• **ACTIVITY**
In the entries that follow, which lines hold the string "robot"? List them.
________
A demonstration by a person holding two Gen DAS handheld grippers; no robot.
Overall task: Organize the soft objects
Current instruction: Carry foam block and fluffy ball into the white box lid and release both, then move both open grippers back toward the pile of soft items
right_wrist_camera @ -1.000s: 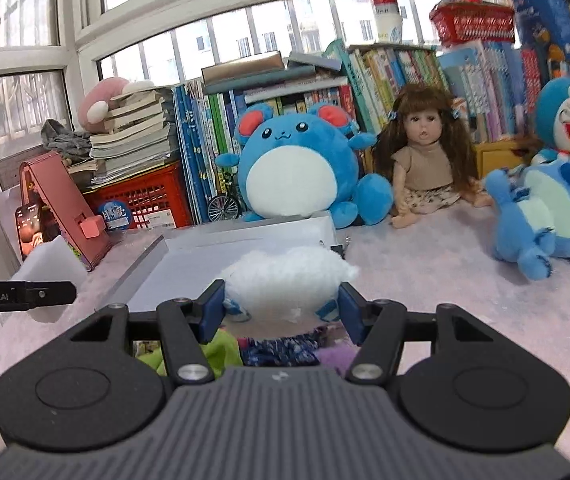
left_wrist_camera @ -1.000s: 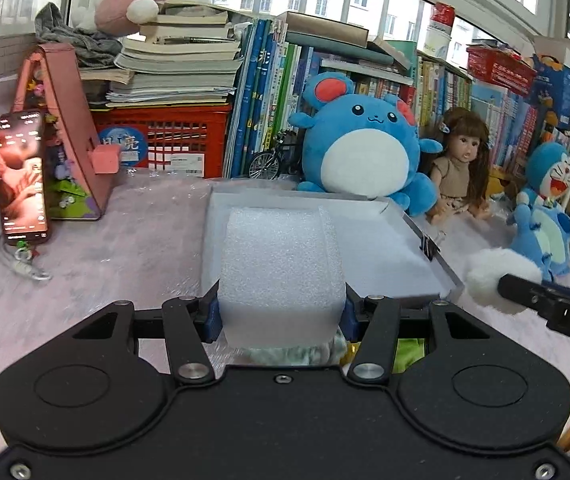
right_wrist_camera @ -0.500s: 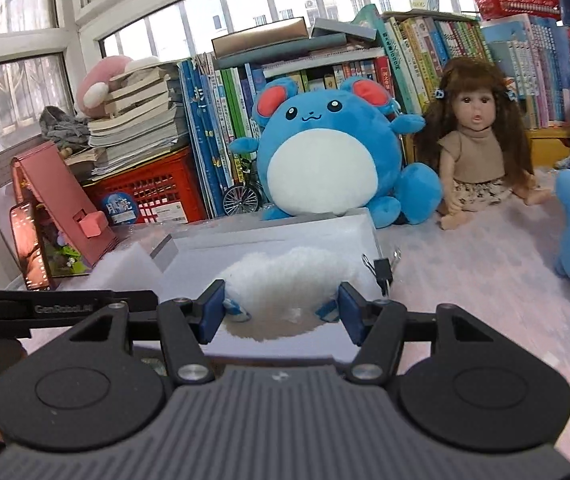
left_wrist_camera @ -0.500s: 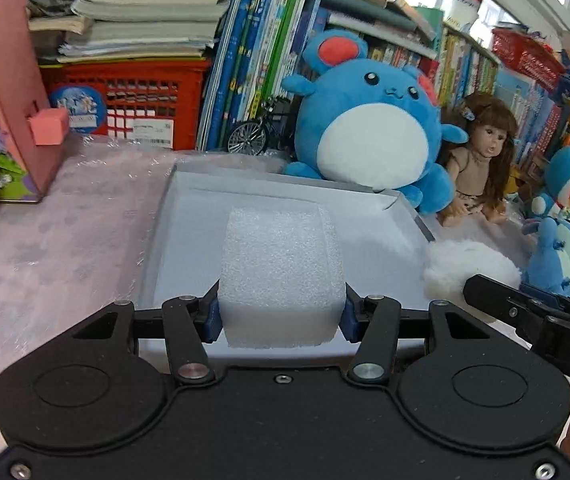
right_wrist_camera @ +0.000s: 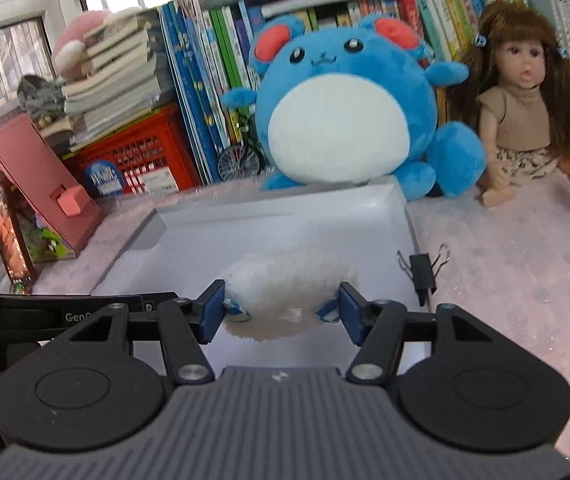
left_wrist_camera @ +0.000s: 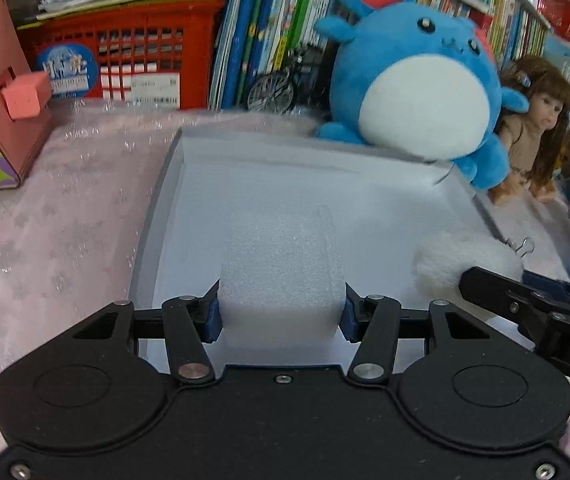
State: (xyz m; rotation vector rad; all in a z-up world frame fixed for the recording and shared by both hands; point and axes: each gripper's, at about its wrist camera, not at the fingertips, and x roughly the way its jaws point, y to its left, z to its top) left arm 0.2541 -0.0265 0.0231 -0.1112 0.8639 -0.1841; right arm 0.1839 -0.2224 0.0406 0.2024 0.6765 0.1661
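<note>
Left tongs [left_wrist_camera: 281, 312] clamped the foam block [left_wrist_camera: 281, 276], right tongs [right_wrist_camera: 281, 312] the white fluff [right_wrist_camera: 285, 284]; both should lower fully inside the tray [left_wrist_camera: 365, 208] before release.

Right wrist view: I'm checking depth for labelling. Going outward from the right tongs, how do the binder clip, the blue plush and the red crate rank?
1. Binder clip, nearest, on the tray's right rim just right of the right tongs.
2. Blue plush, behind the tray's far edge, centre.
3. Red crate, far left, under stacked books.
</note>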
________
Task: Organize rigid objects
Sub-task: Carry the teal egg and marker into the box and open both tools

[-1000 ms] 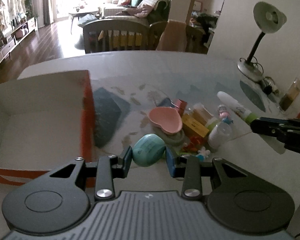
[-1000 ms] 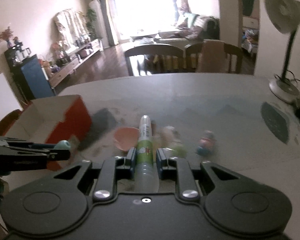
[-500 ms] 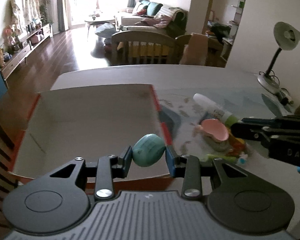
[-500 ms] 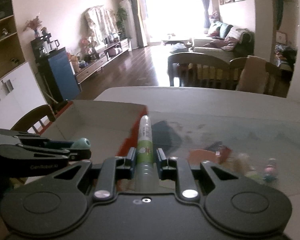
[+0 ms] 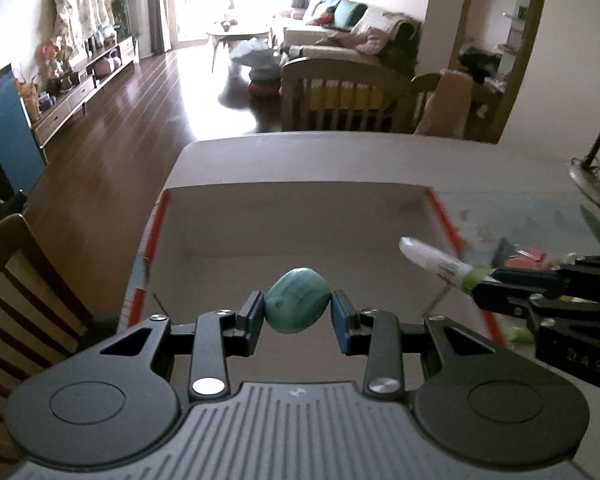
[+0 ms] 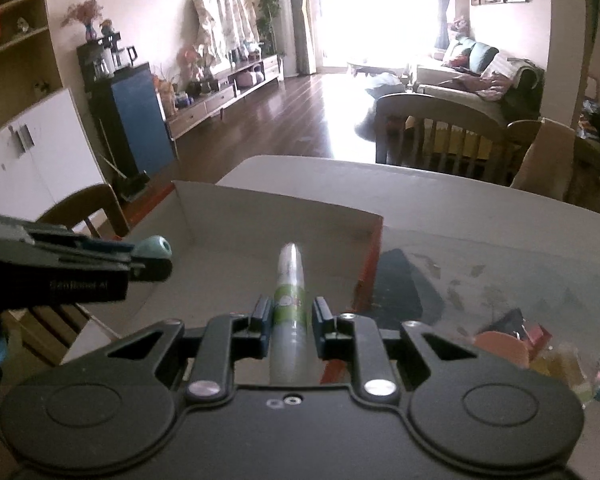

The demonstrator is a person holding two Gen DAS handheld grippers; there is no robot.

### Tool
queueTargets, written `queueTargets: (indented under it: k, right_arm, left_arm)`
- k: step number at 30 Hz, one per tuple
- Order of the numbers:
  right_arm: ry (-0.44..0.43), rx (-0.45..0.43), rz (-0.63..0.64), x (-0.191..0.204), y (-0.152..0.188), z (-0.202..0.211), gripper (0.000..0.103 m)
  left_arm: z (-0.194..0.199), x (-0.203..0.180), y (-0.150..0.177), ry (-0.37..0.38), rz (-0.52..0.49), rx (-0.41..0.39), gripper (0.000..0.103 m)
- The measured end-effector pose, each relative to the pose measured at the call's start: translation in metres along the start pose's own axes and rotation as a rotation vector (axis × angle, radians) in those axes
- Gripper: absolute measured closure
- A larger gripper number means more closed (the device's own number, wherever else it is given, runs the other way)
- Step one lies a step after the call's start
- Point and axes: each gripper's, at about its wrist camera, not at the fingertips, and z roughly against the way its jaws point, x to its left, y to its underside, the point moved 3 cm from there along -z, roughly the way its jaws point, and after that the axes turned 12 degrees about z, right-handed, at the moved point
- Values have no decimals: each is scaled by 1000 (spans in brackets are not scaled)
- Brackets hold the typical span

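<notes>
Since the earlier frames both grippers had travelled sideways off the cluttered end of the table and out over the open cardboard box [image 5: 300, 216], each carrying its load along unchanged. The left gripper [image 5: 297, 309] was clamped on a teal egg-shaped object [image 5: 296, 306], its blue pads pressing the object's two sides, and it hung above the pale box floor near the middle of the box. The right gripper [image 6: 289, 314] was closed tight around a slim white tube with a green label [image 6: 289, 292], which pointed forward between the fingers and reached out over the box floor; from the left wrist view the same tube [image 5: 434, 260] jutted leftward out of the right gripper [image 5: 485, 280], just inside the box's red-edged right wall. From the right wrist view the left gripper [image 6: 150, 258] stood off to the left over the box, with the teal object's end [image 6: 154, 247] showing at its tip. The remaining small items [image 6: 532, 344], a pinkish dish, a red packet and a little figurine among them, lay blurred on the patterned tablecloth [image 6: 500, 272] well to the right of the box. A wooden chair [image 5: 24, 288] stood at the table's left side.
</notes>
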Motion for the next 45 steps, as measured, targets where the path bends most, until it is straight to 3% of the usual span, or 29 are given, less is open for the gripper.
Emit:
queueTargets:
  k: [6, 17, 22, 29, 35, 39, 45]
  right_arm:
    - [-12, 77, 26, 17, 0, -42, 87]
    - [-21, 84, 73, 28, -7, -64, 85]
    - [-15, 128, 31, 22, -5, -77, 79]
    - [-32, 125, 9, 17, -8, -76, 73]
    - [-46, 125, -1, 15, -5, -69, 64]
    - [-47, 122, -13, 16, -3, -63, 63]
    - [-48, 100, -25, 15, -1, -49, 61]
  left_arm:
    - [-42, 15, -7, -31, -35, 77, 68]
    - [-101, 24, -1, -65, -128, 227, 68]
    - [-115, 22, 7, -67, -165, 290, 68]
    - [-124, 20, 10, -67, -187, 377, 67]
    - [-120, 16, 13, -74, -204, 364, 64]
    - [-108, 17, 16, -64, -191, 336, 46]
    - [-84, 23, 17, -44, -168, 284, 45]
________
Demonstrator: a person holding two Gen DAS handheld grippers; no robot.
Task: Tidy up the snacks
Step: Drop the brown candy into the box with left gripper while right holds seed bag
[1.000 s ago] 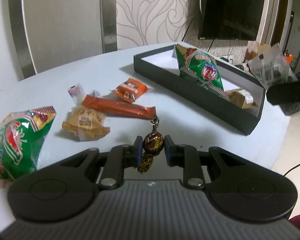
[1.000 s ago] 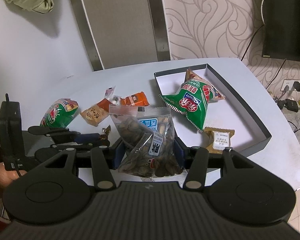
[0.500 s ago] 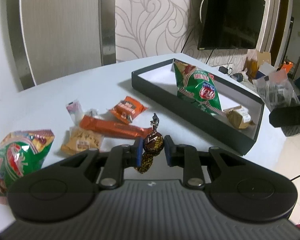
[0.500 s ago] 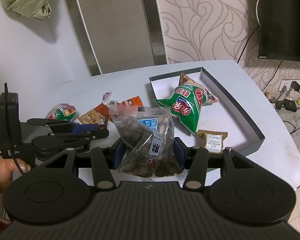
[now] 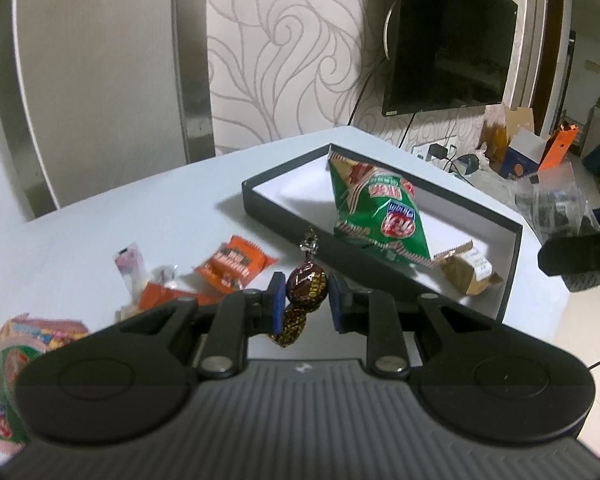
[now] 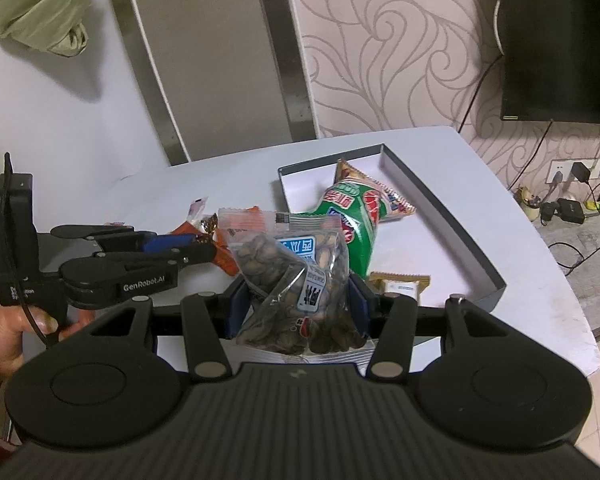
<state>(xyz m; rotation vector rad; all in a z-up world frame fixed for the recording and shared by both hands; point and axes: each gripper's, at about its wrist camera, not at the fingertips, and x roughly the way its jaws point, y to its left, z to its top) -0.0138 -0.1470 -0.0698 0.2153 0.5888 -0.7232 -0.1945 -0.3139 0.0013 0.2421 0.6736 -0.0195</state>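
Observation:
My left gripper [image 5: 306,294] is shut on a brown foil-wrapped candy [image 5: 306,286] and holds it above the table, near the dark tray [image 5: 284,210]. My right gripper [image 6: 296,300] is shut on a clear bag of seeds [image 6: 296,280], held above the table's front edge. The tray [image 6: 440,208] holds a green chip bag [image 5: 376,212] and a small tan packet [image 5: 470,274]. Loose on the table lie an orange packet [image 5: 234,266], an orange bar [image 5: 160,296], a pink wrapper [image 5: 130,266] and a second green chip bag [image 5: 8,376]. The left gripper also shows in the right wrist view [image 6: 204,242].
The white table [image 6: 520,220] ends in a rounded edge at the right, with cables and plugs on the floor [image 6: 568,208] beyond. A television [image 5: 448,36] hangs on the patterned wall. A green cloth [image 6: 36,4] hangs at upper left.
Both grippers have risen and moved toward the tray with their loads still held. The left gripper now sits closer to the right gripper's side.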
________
• **TASK RESULT**
A demonstration by a person holding two Gen DAS handheld grippers; no robot.
The demonstrator is a person holding two Gen DAS handheld grippers; there is no robot.
Demonstrator: a person holding two Gen DAS handheld grippers; no robot.

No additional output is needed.